Working Solution Family-A-Fair Will Recognize Workplaces Like The Camp Fire Boys And Girls For Their Willingness To Accommodate Business And Family Lives
Riley Ball’s tiny blue Gymboree fleece hangs in a line of professional women’s jackets on the office coat rack.
Back in her mother’s cubicle, Riley’s blue mesh play pen is wedged against a green metal desk. Her bottle and sipper cup perch on an “in” basket. And her diaper bag lies on the floor near cases of Camp Fire mints.
Here at the Spokane office of the Inland Empire Camp Fire Boys and Girls, 4-month old Riley accompanies her mother, Tracy Taitch, to work 40 hours a week. In an office surrounded by grandmothers and others who truly enjoy children, this bald, blue-eyed sweetheart is starting her life in the most family-friendly of workplaces.
“We’re all doting yet we’re all able to do our work,” says Vi Martin, executive director of Camp Fire.
It’s exactly the sort of business that a local organization called Family-a-Fair hopes to recognize this spring. Family-a-Fair sponsors a fall festival for families each year and this spring will expand with a luncheon and the new Family-a-Fair Workplace Award.
“As a working parent I am well aware of how difficult it is to do what I consider quality work and quality parenting,” says Adie Goldberg Yates, co-director of Family-a-Fair and a family therapist at WomanHealth.
“I sit in therapy and listen to woman after woman struggle with that,” she says.
Yates hears plenty of horror stories: parents being reprimanded and put on probation for taking too much sick leave to care for ill children; parents forced to miss their children’s Christmas pageants, DARE graduations and doctor’s appointments; postpartum women pressured to return to work too early.
“All the research shows that coming back when the infant is 6 weeks old is not good for the infant, but parents are forced to do that all the time,” she says.
Family-a-Fair’s Workplace Award will recognize businesses that provide their employees opportunities to advance their careers and have good family lives. These businesses provide benefits such as job-sharing and flex-time, paid leaves for child and elder care, on-site child care, school holiday leave or sick child care arrangements.
“You’re more inclined to hold on to your employees if you have a family-friendly workplace,” Yates says.
The awards will be presented at an April 19 luncheon at the Ridpath Hotel. Author Judith Viorst will speak. She will also give an evening lecture called “Parenting Our Children From Newborn to 30 Years Old and Beyond.”
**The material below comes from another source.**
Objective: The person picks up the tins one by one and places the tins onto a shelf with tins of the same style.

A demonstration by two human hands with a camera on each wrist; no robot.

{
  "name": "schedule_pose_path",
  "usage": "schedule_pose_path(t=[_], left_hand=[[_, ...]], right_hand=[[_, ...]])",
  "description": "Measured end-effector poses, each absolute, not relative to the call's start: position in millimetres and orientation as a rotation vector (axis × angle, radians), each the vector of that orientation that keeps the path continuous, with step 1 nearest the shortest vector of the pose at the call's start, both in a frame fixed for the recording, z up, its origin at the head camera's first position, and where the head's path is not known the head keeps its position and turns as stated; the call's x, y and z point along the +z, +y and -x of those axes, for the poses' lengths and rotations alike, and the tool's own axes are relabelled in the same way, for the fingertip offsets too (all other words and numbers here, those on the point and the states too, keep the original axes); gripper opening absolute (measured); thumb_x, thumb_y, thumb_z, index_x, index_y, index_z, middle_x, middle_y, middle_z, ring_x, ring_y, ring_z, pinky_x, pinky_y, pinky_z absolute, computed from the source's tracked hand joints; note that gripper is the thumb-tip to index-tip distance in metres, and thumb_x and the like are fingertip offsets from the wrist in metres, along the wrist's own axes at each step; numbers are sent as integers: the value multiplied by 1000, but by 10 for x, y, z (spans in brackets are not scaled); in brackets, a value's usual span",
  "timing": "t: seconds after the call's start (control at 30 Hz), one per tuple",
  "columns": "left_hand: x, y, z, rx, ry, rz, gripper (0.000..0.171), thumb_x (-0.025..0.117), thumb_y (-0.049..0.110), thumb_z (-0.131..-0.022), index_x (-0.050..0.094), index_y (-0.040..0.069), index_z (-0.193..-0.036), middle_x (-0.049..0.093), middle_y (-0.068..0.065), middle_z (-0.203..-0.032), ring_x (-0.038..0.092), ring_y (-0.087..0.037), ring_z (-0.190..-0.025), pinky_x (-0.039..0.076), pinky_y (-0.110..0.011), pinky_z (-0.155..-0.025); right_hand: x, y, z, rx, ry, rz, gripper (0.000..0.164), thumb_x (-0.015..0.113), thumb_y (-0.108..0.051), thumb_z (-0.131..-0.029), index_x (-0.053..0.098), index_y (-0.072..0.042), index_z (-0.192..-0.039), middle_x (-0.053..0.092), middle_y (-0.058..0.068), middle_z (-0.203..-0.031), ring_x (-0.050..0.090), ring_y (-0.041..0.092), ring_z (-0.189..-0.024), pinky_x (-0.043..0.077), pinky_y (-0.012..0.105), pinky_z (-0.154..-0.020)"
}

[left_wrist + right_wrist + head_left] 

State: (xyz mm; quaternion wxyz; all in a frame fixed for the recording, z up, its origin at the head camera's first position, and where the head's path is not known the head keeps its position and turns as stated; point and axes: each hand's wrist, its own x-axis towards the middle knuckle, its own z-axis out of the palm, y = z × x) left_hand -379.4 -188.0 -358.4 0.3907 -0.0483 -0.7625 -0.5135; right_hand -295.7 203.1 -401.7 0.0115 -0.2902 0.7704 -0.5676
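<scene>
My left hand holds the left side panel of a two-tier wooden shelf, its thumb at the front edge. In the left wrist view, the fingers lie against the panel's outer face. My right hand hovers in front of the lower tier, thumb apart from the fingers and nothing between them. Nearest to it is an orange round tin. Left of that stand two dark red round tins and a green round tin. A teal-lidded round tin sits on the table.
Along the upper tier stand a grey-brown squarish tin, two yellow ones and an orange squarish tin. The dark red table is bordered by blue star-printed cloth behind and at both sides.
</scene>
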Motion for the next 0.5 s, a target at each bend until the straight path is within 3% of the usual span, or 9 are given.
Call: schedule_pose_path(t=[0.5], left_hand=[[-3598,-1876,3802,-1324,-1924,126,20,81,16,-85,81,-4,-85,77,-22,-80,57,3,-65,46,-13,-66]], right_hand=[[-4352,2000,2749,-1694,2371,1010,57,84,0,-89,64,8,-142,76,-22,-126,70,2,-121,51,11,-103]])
Winning businesses will receive award certificates and the individual employees who nominate them will receive the real goodies: a night in a hotel, theater tickets and a bottle of champagne for a parents’ getaway, and pizza and ice cream for a family night.
All employees submitting nominating forms will receive a gift certificate from Tidyman’s.
Vi Martin of Camp Fire believes that other companies would also discover benefits to creating a family-friendly environment.
“Riley’s a good ice-breaker for a lot of people,” Martin says. “I don’t think of her as a distraction at all.”
Riley is the first baby to join the Camp Fire staff. Martin considered allowing Taitch to work from home, but felt that arrangement would leave her out of too many day-to-day events. Martin preferred keeping Taitch in the office. She put the idea to a staff vote, and the support was unanimous.
“It seemed like the right thing to do,” Martin says. “Tracy’s a really valuable staff member and I would do it for any staff member.”
Martin’s 19-person staff takes turns holding and caring for Riley as they work. “We’ve all learned it’s amazing what you can do with one hand,” she says.
On a recent afternoon, Taitch counted and sorted orange fliers for Camp Dart-Lo in the copier room. Taitch’s supervisor, Kyla Bates, held Riley with one hand and made phone calls with the other. Riley perched in Bates’ lap and played with a red foil balloon.
Taitch, director of Camp Dart-Lo and training coordinator, talked about the system she’s devised for minding Riley at work. It’s important, she says, that co-workers feel comfortable returning Riley to her mother whenever they’ve had enough.
Most staff members are adept at setting their own limits, Taitch says.
“One woman said, ‘I can’t handle it if they throw up. If she’s throwing up, I’ll give her right back to you.”’ When she hears Riley fussing at someone else’s desk, Taitch usually cringes.
“I think I handle it worse than they do,” Taitch says. “When she cries, I’m so concerned it’s really affecting other people’s work. I’m sure they’re learning to tune her out, but I’m overly concerned that this is not going to work out.”
If all goes well, Riley will accompany her mother to camp this summer, and then enter other child care in the fall - before she reaches the ripping-into-the-Camp-Fire-mints and-eating-them stage.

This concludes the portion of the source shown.